Maintain consistent sleep schedules, even on weekends.
2. Nutrition: Feeding the Brain for Clarity and Self-Regulation
Proper nutrition is essential for optimal brain functioning. Numerous studies indicate that skipping breakfast, excessive consumption of sugars or trans fats, and disorganized eating patterns negatively affect neuronal plasticity and the levels of neurotransmitters involved in executive functions and emotional regulation.
Grounded suggestions:
Structure and anticipate food intake to avoid impulsive decisions or skipping important meals.
Prioritize hydration, favoring water or tea and reducing the consumption of sugary drinks.
Set achievable and specific goals, such as starting the day with breakfast, reading labels, or distributing meals across five daily eating moments.
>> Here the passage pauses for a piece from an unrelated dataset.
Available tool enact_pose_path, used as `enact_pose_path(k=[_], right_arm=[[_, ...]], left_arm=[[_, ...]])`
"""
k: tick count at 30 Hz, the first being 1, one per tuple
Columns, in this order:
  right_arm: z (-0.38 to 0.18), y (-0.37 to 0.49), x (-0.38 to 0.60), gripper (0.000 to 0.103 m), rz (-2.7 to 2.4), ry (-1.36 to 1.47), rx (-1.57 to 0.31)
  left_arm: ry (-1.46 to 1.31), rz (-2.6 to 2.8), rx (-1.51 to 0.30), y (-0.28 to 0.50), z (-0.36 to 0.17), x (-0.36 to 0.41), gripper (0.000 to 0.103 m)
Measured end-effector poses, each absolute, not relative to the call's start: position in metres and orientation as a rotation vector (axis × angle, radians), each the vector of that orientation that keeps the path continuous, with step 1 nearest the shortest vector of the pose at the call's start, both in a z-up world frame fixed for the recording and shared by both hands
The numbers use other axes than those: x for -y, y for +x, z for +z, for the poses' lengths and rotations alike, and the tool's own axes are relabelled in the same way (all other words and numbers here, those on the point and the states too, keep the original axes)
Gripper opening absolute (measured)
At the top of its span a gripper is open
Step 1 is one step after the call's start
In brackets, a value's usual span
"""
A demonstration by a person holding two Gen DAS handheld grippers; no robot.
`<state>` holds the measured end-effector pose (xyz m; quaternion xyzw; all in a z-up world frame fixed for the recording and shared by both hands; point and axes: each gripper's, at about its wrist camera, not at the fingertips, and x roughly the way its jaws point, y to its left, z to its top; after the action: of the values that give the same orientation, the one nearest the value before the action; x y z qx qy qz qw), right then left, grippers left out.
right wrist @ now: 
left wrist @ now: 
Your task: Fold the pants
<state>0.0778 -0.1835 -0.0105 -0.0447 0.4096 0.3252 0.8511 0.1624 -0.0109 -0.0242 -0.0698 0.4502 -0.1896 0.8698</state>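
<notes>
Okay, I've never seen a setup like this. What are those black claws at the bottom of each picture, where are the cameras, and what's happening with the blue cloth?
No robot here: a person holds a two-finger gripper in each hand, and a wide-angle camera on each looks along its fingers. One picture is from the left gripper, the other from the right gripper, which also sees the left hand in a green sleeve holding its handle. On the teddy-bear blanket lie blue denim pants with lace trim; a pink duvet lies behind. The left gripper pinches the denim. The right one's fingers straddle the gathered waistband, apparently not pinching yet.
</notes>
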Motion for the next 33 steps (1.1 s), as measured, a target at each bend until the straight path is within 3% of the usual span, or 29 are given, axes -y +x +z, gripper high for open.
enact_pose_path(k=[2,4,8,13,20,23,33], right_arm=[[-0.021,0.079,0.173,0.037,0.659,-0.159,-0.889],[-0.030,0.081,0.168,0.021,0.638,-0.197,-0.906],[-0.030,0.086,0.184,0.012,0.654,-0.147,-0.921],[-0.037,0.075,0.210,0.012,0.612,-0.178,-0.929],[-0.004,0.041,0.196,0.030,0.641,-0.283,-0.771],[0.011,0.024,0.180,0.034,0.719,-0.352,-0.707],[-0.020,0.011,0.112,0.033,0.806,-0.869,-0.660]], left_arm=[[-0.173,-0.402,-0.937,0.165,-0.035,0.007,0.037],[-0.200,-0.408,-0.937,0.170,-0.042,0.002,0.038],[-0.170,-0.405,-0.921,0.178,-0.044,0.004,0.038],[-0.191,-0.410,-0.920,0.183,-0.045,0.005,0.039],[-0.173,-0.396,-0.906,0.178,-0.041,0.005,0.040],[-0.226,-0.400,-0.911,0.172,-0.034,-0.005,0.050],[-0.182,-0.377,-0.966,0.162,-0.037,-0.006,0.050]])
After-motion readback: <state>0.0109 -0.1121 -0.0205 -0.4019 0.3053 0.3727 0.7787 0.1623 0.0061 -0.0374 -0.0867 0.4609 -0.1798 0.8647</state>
3. Physical Exercise: A Catalyst for Holistic Well-Being
Regular exercise is one of the most powerful stimuli for the development and maintenance of executive functions. Physical activity increases the release of endorphins, promotes neurogenesis, and optimizes brain metabolism, resulting in improvements in memory, mood, and self-regulation. In addition, it fosters discipline and consistency—key capacities for sustaining habits and achieving goals.
Practical recommendations:
Assign physical exercise a fixed time slot, just like any important professional commitment.
Vary activities according to interests and motivation levels.
Seek social support; exercising with others increases adherence and enjoyment.
Track progress and celebrate achievements, even the most modest ones.
4. Introspection: The Transformative Habit for Personal Development
Conscious introspection allows individuals to identify patterns of self-deception and the excuses that perpetuate dysfunctional habits, such as procrastination or self-limitation. This exercise, recommended by authors such as Tuckman, involves observing one’s own behaviors honestly, learning from mistakes, and gradually transforming weaknesses into areas of growth. Set aside weekly time to reflect on one area for improvement, document small advances, and recognize situations in which you overcame a difficulty, even incrementally. These records not only foster self-understanding but also reinforce the perception of real progress.
Conclusion
Current science strongly supports the idea that building and maintaining healthy habits constitutes the essential foundation for optimizing executive functions and, consequently, emotional well-being and personal and professional performance. Although no one has absolute control over all life factors, consistency in small daily choices is the surest path toward continuous improvement and the achievement of meaningful goals.
Main reference:
Ari Tuckman, PsyD, MBA. (2012). Understand Your Brain, Get More Done: The ADHD Executive Functions Workbook. Florida, USA.